• What to work on: Everything from the line with "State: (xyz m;" through the final line below should be copied out exactly, and nothing else should appear.
*****
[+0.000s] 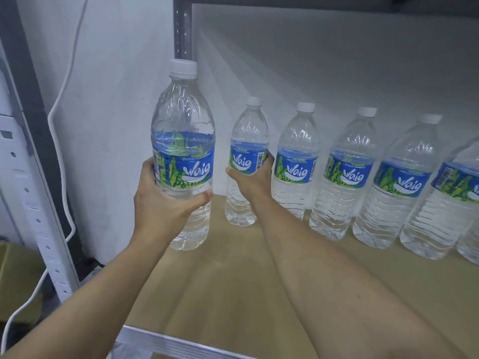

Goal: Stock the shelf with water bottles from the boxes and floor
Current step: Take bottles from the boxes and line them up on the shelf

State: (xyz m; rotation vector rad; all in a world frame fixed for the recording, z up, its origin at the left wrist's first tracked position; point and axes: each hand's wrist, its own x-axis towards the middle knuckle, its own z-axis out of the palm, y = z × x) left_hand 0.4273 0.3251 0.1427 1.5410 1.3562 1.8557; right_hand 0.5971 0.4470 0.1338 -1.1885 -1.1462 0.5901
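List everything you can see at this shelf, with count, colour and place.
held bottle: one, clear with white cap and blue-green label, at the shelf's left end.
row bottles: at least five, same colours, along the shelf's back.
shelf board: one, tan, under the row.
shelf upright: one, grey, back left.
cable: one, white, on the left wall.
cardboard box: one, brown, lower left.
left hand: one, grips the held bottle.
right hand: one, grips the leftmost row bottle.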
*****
• Solution below:
State: (xyz m; rotation vector rad; all in a world frame fixed for the recording, z up, its origin at the left wrist's first tracked position; point and axes: each hand's wrist, its own x-axis towards the middle knuckle, its own z-axis out of the palm, y = z × x) left_hand 0.4273 0.3251 0.1427 1.5410 1.3562 1.8557; right_hand 0.5971 0.4470 0.1338 -1.1885 -1.1462 0.5901
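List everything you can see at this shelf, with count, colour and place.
held bottle: one, clear with white cap and blue-green label, at the shelf's left end.
row bottles: at least five, same colours, along the shelf's back.
shelf board: one, tan, under the row.
shelf upright: one, grey, back left.
cable: one, white, on the left wall.
cardboard box: one, brown, lower left.
left hand: one, grips the held bottle.
right hand: one, grips the leftmost row bottle.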

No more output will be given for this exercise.